Stored dataset items

——————

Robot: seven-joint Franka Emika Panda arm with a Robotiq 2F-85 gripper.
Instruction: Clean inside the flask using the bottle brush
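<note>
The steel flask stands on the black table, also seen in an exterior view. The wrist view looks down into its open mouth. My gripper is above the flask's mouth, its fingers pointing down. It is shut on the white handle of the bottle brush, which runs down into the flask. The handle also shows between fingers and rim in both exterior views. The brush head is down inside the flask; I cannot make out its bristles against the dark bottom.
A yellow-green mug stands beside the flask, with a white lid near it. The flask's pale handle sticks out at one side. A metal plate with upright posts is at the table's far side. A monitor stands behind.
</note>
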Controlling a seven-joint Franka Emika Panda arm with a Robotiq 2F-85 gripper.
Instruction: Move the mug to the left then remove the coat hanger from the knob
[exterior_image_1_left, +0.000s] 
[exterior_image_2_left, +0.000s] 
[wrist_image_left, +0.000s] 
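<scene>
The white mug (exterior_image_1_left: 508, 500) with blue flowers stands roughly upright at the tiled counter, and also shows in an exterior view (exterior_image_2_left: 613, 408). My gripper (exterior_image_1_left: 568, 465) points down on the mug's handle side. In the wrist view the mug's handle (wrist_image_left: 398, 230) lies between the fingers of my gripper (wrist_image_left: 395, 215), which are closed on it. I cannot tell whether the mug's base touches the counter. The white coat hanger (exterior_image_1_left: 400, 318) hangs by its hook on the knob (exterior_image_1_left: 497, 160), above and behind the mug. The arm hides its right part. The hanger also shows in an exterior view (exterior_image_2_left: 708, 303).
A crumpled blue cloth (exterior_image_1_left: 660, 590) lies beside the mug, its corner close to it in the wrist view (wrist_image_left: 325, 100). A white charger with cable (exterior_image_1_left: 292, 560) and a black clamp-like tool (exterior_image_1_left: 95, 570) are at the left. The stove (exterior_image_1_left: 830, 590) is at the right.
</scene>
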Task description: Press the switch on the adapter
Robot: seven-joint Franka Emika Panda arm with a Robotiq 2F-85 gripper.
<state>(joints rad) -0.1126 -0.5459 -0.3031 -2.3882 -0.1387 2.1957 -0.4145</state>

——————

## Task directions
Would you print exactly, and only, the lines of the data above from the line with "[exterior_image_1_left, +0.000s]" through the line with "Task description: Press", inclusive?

## Output below
[exterior_image_1_left, +0.000s] 
[exterior_image_2_left, +0.000s] 
[wrist_image_left, +0.000s] 
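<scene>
The white mug (exterior_image_1_left: 508, 500) with blue flowers stands roughly upright at the tiled counter, and also shows in an exterior view (exterior_image_2_left: 613, 408). My gripper (exterior_image_1_left: 568, 465) points down on the mug's handle side. In the wrist view the mug's handle (wrist_image_left: 398, 230) lies between the fingers of my gripper (wrist_image_left: 395, 215), which are closed on it. I cannot tell whether the mug's base touches the counter. The white coat hanger (exterior_image_1_left: 400, 318) hangs by its hook on the knob (exterior_image_1_left: 497, 160), above and behind the mug. The arm hides its right part. The hanger also shows in an exterior view (exterior_image_2_left: 708, 303).
A crumpled blue cloth (exterior_image_1_left: 660, 590) lies beside the mug, its corner close to it in the wrist view (wrist_image_left: 325, 100). A white charger with cable (exterior_image_1_left: 292, 560) and a black clamp-like tool (exterior_image_1_left: 95, 570) are at the left. The stove (exterior_image_1_left: 830, 590) is at the right.
</scene>
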Task description: Press the switch on the adapter

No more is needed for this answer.